TASK TO CARRY OUT »
Among the lines below, a stretch begins at the one with "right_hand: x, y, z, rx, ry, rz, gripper" and ends at the one with "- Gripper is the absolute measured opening". Repeat that stretch exactly, ends included.

DATA EXCERPT »
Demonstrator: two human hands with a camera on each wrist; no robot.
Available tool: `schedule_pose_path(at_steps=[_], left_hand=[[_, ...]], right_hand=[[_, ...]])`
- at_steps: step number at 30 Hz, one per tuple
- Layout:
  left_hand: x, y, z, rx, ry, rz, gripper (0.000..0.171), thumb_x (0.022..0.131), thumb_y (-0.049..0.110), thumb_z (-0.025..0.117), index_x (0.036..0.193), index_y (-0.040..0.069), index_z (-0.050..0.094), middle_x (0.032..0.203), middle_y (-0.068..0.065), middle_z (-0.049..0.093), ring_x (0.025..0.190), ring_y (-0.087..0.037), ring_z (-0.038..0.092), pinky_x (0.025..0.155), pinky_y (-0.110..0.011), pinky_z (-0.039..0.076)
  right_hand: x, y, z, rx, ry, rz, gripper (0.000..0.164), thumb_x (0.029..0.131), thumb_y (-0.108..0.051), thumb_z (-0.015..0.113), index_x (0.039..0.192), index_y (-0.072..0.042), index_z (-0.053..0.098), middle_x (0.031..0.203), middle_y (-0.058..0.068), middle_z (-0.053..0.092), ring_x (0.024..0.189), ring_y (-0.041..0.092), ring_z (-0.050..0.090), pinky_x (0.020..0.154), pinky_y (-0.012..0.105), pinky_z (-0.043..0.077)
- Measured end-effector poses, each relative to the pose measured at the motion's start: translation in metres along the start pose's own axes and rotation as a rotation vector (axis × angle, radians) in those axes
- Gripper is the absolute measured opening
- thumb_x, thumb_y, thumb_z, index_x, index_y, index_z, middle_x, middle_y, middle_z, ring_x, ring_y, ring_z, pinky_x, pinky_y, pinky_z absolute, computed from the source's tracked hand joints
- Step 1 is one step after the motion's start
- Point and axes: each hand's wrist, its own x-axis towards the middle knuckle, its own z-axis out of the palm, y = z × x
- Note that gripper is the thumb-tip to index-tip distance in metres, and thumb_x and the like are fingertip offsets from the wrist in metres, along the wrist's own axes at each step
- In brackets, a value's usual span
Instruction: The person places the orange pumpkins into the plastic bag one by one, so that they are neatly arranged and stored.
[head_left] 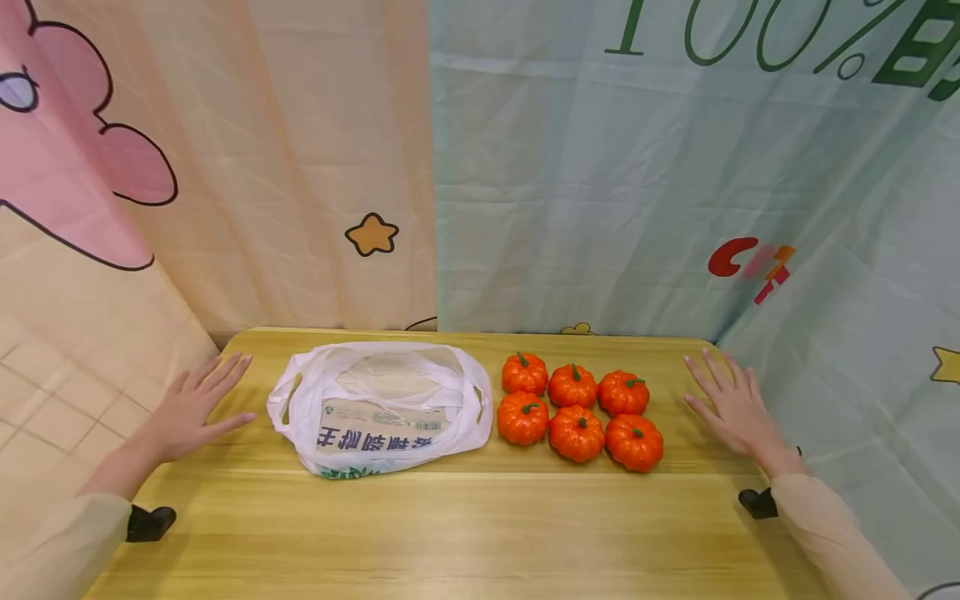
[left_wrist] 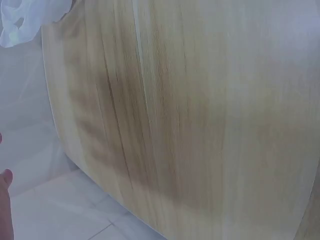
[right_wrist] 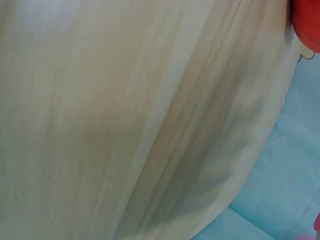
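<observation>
A white plastic bag (head_left: 300, 433) lies open-mouthed on the wooden table, with a brown printed package (head_left: 382, 425) inside it. To its right, several small orange pumpkins (head_left: 576, 433) with green stems stand in two rows. My left hand (head_left: 197, 407) is spread at the table's left edge, beside the bag and apart from it. At the right edge my right hand (head_left: 731, 407) is spread too, to the right of the pumpkins and touching none of them. In the left wrist view a corner of the bag (left_wrist: 35, 17) shows; in the right wrist view, part of a pumpkin (right_wrist: 307, 25).
The wooden table (head_left: 450, 533) has rounded far corners. Printed curtains, peach (head_left: 300, 167) on the left and pale blue (head_left: 570, 183) on the right, hang behind and beside it. Dark wrist mounts (head_left: 152, 523) stick out from the sleeves.
</observation>
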Motion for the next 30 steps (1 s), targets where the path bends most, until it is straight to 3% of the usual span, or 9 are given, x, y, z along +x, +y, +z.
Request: schedule_pose_path(at_steps=[5,9,11,14,16,18,22,25,30], left_hand=[[0.0,0.004,0.005,-0.058,0.049,0.009,0.084,0.088,0.033,0.064,0.155,0.015,0.017,0.161,-0.012,0.018,0.145,-0.039,0.021,0.12,-0.056,0.005],[0.002,0.01,0.012,-0.134,0.064,-0.004,0.083,0.089,0.03,0.066,0.154,0.014,0.018,0.156,-0.02,0.028,0.142,-0.04,0.028,0.123,-0.028,0.004],[0.004,0.014,0.017,-0.179,0.057,-0.027,0.083,0.089,0.029,0.066,0.155,0.014,0.017,0.156,-0.02,0.028,0.141,-0.043,0.029,0.122,-0.023,0.004],[0.008,0.022,0.023,-0.24,0.039,-0.07,0.083,0.09,0.03,0.065,0.155,0.014,0.016,0.157,-0.02,0.024,0.137,-0.05,0.03,0.122,-0.046,0.014],[0.013,0.027,0.026,-0.291,0.017,-0.114,0.084,0.091,0.031,0.063,0.155,0.016,0.012,0.158,-0.021,0.023,0.133,-0.053,0.033,0.111,-0.063,0.024],[0.017,0.032,0.028,-0.345,-0.005,-0.149,0.085,0.092,0.031,0.062,0.156,0.018,0.006,0.157,-0.024,0.02,0.13,-0.054,0.036,0.099,-0.071,0.03],[0.025,0.036,0.034,-0.449,-0.015,-0.206,0.086,0.095,0.03,0.059,0.156,0.016,0.0,0.156,-0.029,0.016,0.125,-0.053,0.04,0.093,-0.07,0.038],[0.03,0.038,0.037,-0.498,0.011,-0.221,0.083,0.095,0.028,0.059,0.155,0.011,0.005,0.155,-0.031,0.018,0.124,-0.053,0.041,0.093,-0.067,0.042],[0.037,0.043,0.04,-0.541,0.039,-0.259,0.074,0.095,0.027,0.059,0.154,0.009,0.018,0.152,-0.032,0.024,0.121,-0.054,0.042,0.091,-0.063,0.046]], right_hand=[[0.0,-0.009,0.0,0.0,0.028,-0.04,0.063,0.1,-0.039,0.045,0.155,-0.022,0.017,0.161,0.015,0.016,0.14,0.05,0.018,0.111,0.071,0.008],[-0.003,-0.021,-0.002,-0.016,0.058,-0.09,0.062,0.098,-0.036,0.05,0.153,-0.019,0.026,0.159,0.013,0.025,0.134,0.05,0.029,0.108,0.068,0.019],[-0.005,-0.028,-0.002,-0.011,0.07,-0.101,0.061,0.098,-0.034,0.052,0.152,-0.018,0.029,0.156,0.015,0.03,0.13,0.051,0.033,0.103,0.068,0.025],[-0.008,-0.038,-0.002,0.049,0.056,-0.084,0.061,0.097,-0.031,0.053,0.152,-0.021,0.028,0.155,0.017,0.032,0.13,0.052,0.034,0.1,0.07,0.027],[-0.011,-0.044,-0.002,0.115,0.046,-0.062,0.063,0.096,-0.03,0.056,0.152,-0.022,0.028,0.154,0.019,0.033,0.13,0.052,0.034,0.099,0.071,0.027],[-0.014,-0.05,-0.002,0.201,0.04,-0.037,0.065,0.093,-0.028,0.06,0.151,-0.021,0.03,0.152,0.021,0.035,0.131,0.052,0.033,0.099,0.071,0.026],[-0.019,-0.058,0.0,0.384,0.039,0.023,0.07,0.087,-0.024,0.069,0.149,-0.018,0.036,0.148,0.024,0.04,0.131,0.05,0.033,0.098,0.072,0.026],[-0.022,-0.064,0.001,0.496,0.011,0.065,0.072,0.086,-0.02,0.07,0.149,-0.016,0.036,0.147,0.026,0.039,0.13,0.049,0.034,0.097,0.072,0.028],[-0.027,-0.075,0.003,0.607,-0.034,0.088,0.071,0.087,-0.015,0.069,0.148,-0.008,0.034,0.145,0.025,0.04,0.124,0.026,0.042,0.099,0.034,0.036]])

RESULT »
  right_hand: x, y, z, rx, ry, rz, gripper (0.000..0.164), thumb_x (0.029..0.131), thumb_y (-0.108..0.051), thumb_z (-0.015..0.113), index_x (0.039..0.192), index_y (-0.072..0.042), index_z (-0.053..0.098), middle_x (0.031..0.203), middle_y (-0.058..0.068), middle_z (-0.053..0.092), ring_x (0.024..0.189), ring_y (-0.041..0.092), ring_z (-0.050..0.090), pinky_x (0.020..0.154), pinky_y (-0.012..0.105), pinky_z (-0.043..0.077)
- Measured end-effector poses, each relative to the pose measured at the motion's start: translation in metres along the start pose's own axes and rotation as a rotation vector (axis × angle, radians) in those axes
- Gripper is the absolute measured opening

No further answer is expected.